— Task brief —
Take each line of the records below that contains the string "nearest" and copy it.

───── Exercise input

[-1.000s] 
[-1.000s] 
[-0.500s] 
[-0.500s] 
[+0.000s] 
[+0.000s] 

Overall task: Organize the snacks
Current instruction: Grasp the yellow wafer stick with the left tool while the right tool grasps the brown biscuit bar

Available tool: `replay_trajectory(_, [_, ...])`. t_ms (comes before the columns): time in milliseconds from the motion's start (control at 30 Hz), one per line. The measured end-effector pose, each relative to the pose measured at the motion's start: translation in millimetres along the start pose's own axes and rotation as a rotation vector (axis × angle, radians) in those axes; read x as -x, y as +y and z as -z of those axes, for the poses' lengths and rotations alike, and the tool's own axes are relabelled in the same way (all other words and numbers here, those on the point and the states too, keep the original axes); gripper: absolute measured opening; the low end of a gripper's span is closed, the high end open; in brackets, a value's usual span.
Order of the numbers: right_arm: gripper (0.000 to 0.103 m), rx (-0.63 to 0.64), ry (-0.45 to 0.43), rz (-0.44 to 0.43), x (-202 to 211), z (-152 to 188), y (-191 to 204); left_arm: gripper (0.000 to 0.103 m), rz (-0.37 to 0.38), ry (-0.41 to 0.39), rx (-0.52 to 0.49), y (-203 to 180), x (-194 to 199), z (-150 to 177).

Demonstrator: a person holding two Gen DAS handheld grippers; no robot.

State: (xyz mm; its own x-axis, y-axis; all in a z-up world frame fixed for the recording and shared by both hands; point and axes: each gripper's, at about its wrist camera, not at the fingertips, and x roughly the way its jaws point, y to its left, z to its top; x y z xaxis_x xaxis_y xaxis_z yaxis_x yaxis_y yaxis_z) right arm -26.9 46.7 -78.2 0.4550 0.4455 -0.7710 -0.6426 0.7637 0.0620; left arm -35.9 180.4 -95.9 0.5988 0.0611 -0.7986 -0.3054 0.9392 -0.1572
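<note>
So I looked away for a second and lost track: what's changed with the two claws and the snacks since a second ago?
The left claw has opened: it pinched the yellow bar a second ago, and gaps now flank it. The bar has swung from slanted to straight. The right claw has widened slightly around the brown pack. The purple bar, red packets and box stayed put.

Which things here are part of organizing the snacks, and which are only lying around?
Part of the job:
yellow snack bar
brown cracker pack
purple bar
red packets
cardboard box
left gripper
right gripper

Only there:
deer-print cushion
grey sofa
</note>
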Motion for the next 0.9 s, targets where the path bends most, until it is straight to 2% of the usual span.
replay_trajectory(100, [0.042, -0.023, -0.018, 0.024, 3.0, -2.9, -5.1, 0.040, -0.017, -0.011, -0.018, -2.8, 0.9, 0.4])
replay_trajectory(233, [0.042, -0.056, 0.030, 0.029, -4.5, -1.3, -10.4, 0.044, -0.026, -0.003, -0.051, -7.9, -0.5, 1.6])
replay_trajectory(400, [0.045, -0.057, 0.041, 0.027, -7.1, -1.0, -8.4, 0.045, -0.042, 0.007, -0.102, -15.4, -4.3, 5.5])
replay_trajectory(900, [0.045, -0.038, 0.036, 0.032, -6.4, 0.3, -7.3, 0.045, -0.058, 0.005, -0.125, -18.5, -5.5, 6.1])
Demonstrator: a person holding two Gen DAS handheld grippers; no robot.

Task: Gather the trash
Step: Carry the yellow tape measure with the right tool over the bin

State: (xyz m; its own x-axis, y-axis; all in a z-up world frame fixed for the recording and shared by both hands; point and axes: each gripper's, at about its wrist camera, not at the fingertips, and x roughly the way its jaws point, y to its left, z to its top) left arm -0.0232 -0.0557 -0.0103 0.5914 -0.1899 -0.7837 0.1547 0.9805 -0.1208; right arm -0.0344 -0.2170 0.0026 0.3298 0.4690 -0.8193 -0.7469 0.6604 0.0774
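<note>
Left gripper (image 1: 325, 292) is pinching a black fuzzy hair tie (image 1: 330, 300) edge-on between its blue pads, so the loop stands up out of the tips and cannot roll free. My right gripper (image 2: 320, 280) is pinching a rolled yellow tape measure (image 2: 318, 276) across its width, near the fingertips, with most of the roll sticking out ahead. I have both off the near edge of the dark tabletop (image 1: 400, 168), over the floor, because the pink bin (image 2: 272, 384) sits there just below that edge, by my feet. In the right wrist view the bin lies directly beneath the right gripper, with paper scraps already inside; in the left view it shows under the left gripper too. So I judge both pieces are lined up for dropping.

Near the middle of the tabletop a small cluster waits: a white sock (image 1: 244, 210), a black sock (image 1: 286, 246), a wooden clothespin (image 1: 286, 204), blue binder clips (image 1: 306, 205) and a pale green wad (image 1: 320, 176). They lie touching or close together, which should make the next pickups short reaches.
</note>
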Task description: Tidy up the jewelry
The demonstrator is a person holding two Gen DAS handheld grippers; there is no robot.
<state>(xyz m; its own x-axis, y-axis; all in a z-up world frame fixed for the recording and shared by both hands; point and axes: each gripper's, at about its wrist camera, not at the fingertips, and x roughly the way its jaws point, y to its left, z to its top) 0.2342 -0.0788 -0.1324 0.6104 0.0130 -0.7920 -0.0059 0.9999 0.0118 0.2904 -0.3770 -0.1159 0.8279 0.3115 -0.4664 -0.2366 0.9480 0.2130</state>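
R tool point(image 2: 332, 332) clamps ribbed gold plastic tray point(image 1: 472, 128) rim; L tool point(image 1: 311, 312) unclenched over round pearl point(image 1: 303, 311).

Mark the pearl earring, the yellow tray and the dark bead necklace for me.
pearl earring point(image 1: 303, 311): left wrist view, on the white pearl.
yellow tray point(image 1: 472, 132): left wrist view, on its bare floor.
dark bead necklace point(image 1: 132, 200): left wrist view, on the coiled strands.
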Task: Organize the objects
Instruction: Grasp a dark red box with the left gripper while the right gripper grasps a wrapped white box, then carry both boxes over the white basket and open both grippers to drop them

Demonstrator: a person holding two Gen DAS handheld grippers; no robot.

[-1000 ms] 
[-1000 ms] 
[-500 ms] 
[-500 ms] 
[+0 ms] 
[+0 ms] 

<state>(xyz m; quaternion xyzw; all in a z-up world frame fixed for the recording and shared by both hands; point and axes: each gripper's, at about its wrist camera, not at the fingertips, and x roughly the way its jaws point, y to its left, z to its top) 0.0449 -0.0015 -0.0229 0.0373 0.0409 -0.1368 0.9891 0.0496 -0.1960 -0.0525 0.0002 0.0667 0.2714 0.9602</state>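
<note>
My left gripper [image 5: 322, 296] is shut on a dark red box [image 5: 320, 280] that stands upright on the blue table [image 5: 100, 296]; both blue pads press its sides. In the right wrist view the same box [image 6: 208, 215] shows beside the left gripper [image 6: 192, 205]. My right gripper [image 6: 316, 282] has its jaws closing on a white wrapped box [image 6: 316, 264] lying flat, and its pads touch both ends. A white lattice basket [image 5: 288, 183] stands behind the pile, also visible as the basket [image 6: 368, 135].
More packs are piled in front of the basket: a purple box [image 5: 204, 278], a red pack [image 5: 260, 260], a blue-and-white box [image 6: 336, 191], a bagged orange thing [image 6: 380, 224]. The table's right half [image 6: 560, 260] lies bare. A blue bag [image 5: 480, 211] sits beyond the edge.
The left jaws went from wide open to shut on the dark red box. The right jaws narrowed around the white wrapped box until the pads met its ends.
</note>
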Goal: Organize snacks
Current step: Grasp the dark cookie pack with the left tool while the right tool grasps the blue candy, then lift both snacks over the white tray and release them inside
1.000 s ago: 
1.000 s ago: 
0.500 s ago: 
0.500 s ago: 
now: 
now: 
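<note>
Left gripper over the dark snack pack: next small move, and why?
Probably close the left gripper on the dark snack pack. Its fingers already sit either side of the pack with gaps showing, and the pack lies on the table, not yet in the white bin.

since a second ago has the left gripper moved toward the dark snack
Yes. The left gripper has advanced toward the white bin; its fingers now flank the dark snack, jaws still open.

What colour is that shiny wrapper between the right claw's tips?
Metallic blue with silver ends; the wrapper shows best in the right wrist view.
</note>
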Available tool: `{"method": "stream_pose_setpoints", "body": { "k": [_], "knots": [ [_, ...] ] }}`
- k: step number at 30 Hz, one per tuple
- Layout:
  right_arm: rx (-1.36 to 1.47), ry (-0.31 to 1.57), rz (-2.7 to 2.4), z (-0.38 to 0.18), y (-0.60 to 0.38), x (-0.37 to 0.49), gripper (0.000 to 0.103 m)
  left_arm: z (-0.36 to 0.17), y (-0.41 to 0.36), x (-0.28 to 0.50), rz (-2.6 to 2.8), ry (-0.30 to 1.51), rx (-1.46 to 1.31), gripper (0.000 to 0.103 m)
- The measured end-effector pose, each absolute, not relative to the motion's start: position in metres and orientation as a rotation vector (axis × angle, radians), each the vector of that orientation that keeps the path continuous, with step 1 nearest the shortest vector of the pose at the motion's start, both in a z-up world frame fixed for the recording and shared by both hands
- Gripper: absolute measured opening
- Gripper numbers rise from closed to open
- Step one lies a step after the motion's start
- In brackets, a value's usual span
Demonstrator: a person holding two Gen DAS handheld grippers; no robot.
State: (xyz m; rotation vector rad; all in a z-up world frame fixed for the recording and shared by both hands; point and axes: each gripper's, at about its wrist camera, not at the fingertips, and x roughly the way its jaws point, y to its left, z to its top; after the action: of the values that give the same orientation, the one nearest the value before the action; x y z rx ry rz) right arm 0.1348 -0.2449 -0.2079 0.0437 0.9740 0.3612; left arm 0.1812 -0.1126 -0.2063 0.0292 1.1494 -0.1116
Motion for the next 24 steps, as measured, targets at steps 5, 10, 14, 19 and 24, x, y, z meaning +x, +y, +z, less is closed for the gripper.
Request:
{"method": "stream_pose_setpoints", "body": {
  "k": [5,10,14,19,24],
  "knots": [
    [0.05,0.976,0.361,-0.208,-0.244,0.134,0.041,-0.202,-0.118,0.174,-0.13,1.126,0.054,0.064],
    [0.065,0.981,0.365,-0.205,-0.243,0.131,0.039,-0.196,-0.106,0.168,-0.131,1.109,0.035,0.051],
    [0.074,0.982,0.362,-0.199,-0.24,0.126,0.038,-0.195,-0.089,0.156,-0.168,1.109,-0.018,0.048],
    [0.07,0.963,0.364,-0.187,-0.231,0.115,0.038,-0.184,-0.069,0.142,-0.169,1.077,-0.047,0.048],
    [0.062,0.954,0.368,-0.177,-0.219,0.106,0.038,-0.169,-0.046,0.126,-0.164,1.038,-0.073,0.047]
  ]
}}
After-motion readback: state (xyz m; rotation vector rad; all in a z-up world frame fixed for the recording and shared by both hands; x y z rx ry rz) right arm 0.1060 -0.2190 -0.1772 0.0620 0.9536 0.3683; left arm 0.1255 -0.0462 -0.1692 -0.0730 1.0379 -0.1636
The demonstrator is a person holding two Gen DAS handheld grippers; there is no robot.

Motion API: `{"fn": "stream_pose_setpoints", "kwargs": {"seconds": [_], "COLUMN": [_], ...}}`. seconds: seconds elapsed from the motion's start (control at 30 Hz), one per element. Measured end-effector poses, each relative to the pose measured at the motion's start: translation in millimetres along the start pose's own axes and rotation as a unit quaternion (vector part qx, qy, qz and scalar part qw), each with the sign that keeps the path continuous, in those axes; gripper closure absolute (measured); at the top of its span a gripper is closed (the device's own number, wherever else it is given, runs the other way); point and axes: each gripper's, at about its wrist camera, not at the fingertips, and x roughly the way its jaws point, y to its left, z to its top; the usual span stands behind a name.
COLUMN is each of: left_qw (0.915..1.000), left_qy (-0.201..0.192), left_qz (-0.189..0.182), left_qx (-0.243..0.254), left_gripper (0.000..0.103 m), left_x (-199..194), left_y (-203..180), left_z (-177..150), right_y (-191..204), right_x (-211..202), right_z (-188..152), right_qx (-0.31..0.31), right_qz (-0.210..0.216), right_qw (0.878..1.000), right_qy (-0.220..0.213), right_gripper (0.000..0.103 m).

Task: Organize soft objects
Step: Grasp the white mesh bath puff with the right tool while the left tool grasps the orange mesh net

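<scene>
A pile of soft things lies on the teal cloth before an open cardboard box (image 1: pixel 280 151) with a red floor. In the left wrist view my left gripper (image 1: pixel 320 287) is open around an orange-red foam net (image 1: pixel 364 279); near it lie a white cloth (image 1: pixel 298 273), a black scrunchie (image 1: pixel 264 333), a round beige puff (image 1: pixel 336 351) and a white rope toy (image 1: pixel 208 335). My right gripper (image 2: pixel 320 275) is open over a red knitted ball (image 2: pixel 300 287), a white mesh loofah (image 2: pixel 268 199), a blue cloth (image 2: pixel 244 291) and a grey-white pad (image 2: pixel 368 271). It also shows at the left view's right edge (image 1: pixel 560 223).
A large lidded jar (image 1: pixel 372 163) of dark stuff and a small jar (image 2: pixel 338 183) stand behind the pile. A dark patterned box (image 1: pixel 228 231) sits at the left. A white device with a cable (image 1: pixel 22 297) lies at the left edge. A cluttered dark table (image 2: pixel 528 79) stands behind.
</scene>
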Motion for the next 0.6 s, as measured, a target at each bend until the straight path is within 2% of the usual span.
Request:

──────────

— Your response —
- The measured end-effector pose, each absolute, not relative to the motion's start: position in metres and orientation as a rotation vector (axis × angle, radians), each the vector of that orientation that keeps the path continuous, with step 1 nearest the shortest vector of the pose at the motion's start, both in a z-up world frame fixed for the recording and shared by both hands
State: (xyz m; rotation vector rad; all in a z-up world frame fixed for the recording and shared by both hands; point and axes: each gripper's, at about its wrist camera, not at the fingertips, and x roughly the way its jaws point, y to its left, z to its top; after the action: of the values that give the same orientation, the one nearest the value before the action; x y z rx ry rz) right arm 0.1348 -0.2449 -0.2079 0.0437 0.9740 0.3612; left arm 0.1812 -0.1126 -0.2063 0.0292 1.1494 -0.1116

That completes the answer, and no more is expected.